Count up the lines below that hold "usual", then give that count by itself.

+++ TASK INPUT +++

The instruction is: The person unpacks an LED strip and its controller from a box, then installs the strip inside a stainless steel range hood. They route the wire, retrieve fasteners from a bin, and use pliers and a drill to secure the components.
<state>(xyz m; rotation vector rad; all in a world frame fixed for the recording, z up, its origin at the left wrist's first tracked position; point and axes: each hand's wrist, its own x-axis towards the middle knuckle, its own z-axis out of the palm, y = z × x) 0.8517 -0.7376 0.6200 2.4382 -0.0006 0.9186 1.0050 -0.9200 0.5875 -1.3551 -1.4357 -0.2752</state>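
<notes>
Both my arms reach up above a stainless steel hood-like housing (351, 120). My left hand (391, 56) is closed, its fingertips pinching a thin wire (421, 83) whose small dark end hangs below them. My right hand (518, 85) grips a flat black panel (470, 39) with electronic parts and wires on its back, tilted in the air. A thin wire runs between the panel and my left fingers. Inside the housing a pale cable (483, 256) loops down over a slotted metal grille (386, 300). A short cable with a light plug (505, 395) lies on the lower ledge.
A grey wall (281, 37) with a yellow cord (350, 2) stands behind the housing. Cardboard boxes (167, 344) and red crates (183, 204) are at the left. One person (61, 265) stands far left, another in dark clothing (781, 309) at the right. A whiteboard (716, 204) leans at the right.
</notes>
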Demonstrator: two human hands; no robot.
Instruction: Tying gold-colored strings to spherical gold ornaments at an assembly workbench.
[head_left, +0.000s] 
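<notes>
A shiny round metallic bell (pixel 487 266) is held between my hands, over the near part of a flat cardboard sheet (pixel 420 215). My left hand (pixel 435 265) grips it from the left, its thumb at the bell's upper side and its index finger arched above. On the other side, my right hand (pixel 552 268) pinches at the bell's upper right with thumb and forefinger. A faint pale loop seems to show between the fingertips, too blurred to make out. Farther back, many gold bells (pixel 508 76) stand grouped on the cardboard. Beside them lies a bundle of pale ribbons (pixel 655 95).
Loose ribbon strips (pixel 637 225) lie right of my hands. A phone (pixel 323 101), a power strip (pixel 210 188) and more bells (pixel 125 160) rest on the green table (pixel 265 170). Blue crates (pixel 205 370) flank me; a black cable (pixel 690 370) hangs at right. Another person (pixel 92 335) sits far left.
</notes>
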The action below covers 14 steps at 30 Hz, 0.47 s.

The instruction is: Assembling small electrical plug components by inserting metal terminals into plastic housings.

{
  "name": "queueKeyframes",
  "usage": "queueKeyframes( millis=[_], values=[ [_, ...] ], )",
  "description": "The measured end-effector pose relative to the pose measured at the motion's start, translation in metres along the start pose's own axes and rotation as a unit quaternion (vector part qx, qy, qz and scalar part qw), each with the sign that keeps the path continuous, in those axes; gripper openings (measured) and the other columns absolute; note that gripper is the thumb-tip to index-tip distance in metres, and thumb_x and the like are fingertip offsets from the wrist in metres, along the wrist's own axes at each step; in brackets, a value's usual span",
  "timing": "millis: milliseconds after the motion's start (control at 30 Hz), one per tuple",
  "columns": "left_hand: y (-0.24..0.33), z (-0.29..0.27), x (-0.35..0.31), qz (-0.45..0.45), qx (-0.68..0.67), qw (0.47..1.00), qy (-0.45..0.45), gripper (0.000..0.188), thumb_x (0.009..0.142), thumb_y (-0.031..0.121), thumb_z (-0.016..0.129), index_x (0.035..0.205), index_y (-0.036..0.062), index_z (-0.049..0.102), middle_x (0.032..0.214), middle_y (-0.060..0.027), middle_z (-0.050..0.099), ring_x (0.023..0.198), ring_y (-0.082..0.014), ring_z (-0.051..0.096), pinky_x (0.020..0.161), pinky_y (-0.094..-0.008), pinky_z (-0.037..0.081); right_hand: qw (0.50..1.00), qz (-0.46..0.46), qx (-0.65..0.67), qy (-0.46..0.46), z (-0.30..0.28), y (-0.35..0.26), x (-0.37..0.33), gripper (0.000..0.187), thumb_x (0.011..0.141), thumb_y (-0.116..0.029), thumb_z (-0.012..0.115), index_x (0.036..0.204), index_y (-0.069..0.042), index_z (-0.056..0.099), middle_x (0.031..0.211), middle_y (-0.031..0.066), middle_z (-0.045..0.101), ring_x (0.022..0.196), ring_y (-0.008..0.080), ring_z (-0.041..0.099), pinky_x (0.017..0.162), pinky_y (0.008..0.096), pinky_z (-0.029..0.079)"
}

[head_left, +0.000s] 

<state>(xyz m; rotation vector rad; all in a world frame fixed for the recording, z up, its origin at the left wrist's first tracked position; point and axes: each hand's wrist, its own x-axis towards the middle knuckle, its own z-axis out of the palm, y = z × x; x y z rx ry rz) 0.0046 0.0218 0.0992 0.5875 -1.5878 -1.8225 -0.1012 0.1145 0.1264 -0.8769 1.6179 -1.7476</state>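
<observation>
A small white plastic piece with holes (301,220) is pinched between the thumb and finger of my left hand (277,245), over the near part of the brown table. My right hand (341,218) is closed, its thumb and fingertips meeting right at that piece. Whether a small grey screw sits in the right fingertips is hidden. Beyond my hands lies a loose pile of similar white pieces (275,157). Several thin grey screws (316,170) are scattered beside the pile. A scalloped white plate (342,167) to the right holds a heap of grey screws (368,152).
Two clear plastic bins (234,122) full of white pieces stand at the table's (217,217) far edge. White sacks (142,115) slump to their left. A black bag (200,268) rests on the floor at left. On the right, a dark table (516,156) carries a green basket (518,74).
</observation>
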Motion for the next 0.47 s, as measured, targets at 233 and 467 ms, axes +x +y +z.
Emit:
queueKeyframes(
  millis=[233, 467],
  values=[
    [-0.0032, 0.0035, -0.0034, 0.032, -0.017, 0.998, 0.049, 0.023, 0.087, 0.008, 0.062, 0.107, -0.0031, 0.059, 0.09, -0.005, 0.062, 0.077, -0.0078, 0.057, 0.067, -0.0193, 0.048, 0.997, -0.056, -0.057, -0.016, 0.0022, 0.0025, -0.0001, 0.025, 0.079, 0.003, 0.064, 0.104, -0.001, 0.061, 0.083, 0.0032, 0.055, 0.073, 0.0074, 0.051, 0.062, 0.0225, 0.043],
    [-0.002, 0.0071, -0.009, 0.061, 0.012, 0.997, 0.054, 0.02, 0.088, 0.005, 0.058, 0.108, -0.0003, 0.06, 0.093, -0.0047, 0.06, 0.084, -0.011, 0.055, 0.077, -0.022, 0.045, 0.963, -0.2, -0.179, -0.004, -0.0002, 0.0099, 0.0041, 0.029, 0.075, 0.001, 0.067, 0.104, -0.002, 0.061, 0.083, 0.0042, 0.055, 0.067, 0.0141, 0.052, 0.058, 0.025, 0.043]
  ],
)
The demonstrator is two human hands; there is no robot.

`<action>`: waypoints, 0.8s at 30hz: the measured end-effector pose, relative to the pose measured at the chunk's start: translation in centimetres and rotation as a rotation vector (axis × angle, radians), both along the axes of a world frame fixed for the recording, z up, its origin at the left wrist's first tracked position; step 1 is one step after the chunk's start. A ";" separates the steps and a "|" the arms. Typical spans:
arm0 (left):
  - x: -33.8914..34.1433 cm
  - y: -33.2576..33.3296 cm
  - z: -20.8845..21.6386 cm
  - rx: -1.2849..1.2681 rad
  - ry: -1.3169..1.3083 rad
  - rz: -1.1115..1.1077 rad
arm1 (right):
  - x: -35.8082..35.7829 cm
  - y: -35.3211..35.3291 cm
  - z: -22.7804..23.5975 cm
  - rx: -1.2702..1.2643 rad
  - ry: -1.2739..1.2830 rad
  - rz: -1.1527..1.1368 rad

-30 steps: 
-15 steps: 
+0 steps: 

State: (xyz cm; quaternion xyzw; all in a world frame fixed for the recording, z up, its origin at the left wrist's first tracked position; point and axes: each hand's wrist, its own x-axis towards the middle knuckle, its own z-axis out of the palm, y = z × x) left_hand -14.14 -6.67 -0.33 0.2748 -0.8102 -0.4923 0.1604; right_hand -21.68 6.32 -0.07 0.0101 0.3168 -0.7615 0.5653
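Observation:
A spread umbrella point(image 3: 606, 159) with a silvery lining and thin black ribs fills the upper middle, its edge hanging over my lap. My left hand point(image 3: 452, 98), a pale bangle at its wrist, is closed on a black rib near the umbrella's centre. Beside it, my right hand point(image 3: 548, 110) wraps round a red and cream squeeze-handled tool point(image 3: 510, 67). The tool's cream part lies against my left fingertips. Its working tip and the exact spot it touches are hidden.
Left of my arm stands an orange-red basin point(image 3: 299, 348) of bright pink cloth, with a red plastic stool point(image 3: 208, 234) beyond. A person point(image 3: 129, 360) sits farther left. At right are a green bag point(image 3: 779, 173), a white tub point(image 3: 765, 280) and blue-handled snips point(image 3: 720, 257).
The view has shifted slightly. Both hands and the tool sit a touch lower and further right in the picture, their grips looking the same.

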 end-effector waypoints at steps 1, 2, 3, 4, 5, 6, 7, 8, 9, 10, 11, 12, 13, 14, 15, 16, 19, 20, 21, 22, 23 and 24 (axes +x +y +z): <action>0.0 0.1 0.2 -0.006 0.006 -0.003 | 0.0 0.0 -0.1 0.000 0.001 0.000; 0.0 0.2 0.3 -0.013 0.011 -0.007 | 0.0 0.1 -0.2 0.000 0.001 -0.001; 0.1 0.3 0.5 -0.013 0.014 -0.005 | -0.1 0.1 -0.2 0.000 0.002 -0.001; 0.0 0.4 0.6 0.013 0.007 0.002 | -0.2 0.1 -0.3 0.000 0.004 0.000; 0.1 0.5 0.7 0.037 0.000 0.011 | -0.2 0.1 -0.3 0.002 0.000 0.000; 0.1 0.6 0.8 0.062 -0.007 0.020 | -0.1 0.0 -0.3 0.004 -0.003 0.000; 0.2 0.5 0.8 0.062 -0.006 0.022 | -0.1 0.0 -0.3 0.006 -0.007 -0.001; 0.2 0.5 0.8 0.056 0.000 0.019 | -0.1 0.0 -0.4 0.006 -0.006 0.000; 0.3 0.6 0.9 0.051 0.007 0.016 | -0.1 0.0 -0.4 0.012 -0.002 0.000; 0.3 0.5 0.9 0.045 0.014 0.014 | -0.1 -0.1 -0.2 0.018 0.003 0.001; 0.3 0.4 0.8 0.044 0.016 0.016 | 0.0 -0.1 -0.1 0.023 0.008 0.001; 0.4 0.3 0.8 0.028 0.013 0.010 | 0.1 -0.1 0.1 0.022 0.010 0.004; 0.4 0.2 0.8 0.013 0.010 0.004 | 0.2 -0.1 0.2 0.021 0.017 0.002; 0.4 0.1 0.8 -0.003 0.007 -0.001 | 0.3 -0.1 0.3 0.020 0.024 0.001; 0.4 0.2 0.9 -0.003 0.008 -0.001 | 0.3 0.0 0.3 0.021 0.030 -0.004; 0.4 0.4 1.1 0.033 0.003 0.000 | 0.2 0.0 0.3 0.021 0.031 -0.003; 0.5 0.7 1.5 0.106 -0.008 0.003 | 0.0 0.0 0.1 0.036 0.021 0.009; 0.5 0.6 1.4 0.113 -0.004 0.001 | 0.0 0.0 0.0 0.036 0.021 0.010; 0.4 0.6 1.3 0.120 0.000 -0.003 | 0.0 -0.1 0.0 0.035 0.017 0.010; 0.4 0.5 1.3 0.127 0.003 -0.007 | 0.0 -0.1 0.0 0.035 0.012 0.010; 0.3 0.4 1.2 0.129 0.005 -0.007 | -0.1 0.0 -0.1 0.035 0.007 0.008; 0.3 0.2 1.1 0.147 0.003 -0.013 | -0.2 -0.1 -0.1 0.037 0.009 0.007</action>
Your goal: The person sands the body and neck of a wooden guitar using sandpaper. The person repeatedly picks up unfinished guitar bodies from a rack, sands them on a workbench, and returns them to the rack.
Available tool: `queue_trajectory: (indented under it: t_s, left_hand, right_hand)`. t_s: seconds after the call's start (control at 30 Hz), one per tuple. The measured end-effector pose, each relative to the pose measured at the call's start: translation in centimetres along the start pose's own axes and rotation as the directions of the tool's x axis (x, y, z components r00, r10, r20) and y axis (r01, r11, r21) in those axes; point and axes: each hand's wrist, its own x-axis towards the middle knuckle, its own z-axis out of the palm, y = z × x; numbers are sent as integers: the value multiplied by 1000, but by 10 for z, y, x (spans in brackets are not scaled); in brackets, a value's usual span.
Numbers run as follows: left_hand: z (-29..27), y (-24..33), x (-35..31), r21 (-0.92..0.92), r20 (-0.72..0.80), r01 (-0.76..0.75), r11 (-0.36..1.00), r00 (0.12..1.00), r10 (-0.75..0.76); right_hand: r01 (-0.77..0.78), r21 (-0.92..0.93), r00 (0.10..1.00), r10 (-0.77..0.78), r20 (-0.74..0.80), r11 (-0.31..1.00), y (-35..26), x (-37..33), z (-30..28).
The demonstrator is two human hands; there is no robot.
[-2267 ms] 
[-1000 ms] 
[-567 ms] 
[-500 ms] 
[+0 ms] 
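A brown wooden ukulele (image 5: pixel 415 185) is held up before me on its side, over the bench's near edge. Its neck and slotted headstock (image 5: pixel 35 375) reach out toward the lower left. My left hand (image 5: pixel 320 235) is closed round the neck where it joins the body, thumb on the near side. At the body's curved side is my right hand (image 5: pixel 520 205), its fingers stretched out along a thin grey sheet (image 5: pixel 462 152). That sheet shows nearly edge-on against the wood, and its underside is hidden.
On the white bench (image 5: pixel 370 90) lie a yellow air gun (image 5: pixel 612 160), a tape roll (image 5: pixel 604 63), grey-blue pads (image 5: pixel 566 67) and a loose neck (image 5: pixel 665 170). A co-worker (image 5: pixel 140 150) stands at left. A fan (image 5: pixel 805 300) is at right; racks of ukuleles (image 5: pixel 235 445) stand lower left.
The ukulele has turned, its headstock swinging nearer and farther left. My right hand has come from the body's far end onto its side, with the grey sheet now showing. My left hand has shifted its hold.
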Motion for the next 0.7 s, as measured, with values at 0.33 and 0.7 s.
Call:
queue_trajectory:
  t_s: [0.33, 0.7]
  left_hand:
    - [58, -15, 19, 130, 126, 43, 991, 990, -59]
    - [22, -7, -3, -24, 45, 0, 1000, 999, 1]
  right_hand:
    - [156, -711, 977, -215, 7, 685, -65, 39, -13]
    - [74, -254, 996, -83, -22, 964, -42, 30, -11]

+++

* [RESPONSE TO THIS TASK]: 2